Figure 1. System boundaries for the analysis of the environmental impact of ultra-processed beverages and bottled water. Items in green indicate data from Poore & Nemecek (2018) database(Reference Poore and Nemecek22), orange items indicate data from Warmerdam & Vickers(Reference Warmerdam and Vickers23) and yellow items indicate data from PIQETv(Reference Verghese, Horne and Carre24). Blue items indicate data were sourced from the wider peer-reviewed literature and reports (see Supplementary Information for details). Note: ‘packaging’ includes primary, secondary and tertiary packaging. Secondary and tertiary packaging includes corrugated board, LDPE film and wooden pallets used to transport the bottles from the manufacturer to the retailer. Image created using Visme.
Excluded items and the potential impacts of exclusions on study findings were investigated in detail and are outlined in the online supplementary material, Supplemental Information Section 1.
We chose common environmental impact indicators to represent the diversity of issues found in our previously developed model of the environmental impacts of UPF(Reference Anastasiou, Baker and Hendrie7) and for which data were available. Indicators used were greenhouse gas emissions (GHG, kg CO2-eq), land use (LU, km2 per year), eutrophication potential (EP, kg PO43–eq), acidification potential (AP, kg SO2eq), water scarcity (WS, kL eq) and plastic use (kg) (Figure 1).
Data
We used the Euromonitor Passport database to determine the current (2022) and projected (2027) sales of beverages in Australia and their accompanying ingredients(25). Euromonitor data are sourced from trade associations, industry bodies, business press, company financial reports, company filings and official government statistics and has been widely used in food supply analyses(Reference Popkin and Reardon26,Reference Russell, Baker and Grimes27) .

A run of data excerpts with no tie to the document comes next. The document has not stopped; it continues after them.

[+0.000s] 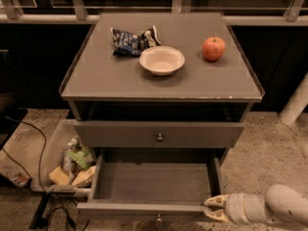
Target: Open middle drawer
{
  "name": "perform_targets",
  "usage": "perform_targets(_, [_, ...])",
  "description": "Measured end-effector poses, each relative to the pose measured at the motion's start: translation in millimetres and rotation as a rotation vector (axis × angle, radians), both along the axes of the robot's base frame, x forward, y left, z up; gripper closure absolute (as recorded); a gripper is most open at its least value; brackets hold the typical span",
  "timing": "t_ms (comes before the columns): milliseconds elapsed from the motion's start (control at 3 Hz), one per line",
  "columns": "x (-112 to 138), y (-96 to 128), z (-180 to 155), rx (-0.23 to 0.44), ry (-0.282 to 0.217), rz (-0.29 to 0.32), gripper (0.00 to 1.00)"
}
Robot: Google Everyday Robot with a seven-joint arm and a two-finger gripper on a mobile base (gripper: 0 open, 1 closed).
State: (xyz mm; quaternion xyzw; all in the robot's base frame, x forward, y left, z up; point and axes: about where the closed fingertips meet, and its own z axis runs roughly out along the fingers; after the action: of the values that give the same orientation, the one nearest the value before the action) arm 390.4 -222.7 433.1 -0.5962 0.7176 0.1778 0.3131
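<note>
1. The middle drawer stands pulled well out of the grey cabinet. Its bare floor is in plain sight, and its low front with the small knob lies at the bottom edge of the view. It sits just under the taller front, which is pushed in.
2. The gripper is low at the right, at the right end of that low front. Its 2 pale fingers are spread apart and hold nothing, 1 higher in the view than the other. I cannot tell whether the tips touch the wood.
3. From how things lie, the opening looks nearly or wholly done. At most a short last pull and a clean let-go are left.
4. Any further pull should run straight along the slides, toward the camera. Force at 1 corner tends to twist a drawer and bind it, so it should be light and even.
5. How much rail is left inside is hidden, so the pull should stop early rather than risk the drawer dropping out.
6. No jerks: the bowl, the apple and the snack bag sit loose on the top.
7. The arm should back off rightward, clear of the open front.
</note>
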Motion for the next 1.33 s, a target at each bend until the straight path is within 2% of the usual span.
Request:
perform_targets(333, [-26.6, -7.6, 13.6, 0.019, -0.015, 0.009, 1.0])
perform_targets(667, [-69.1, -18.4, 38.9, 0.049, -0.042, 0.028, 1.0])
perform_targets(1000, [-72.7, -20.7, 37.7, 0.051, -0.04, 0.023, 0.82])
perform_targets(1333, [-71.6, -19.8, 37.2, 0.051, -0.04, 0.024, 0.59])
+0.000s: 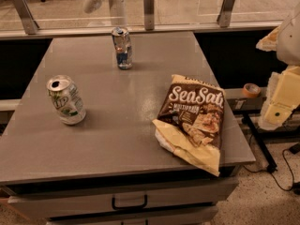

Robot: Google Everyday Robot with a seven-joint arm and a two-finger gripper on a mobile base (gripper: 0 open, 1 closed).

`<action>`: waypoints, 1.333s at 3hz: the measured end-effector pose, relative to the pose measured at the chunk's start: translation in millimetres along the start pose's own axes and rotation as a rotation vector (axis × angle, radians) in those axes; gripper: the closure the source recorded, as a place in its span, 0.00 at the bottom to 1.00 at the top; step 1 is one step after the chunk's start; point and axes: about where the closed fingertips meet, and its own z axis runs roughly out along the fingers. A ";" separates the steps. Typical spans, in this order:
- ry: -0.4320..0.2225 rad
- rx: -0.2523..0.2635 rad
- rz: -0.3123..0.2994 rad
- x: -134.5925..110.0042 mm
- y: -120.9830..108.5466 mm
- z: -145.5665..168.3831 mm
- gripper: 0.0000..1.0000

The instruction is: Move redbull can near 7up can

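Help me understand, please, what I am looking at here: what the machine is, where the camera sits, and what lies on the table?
This is the only camera view of a mobile robot that picks things up with a gripper. Where the camera is mounted is not on record, but it looks down on a grey table. The cream-coloured part at the right edge is the gripper. It hangs beside the table, away from everything on it.

At the back of the table stands a slim silver and blue metal can, the redbull can. At the front left, well apart from it, stands a wider whitish can with green lettering, the 7up can. A brown and yellow bag of chips lies at the front right. Both cans stand free, so neither is held.
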 end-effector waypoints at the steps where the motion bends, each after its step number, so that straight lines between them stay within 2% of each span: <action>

UPB (Asian specialty drinks, flavoured bottled water, carbonates, energy drinks, ready-to-drink tea, sports drinks and reconstituted juice) and non-UPB (carbonated bottled water, still bottled water), which included water as an added main ingredient were analysed. Euromonitor beverages were categorised as UPF or non-UPF based on the Euromonitor category names and definitions and cross-checked against a previous analysis of UPF which used the Euromonitor database(Reference Baker, Machado and Santos28). We excluded alcoholic beverages, 100 % juices (non-reconstituted) and milks as water is not generally added during their supply chain. Additionally, milk and 100 % juices have nutritional contributions beyond hydration and thus comparing these products to tap water was not logical from a nutrition perspective. We also excluded non-dairy milk alternatives as the appropriate comparator from a dietary perspective (dairy milk) was excluded.
Drawing upon standard LCA practices, we applied a cut-off of 99 % of the total beverage by weight including packaging(29). Items that were excluded by this rule tended to be ingredients for which there were no available environmental impact data, such as non-sugar sweeteners and other additives. Conversion factors for ingredients listed in the Euromonitor Database were applied to account for (1) the data being provided in weight instead of volume, (2) processing of the agricultural commodity or (3) the product requiring reconstitution prior to consumption (see online supplementary material, Supplemental Information File Section 3·2·2).
We sourced ingredient cradle-to-farmgate environmental impacts from a comprehensive meta-analysis of agricultural LCA containing standardised data from over 500 peer-reviewed publications(Reference Poore and Nemecek22) (see Figure 1). Ingredient processing, ultra-processing, recombination in the beverage manufacturing facility and transportation data were sourced from peer-reviewed literature and reports. Where multiple data points were available, we inspected the original data and chose data points reflecting conventional production in the regions which produced the largest quantities of that food item. In instances where multiple data points were suitable, we chose an average impact (see online supplementary material, Supplemental Information Section 4·2·4).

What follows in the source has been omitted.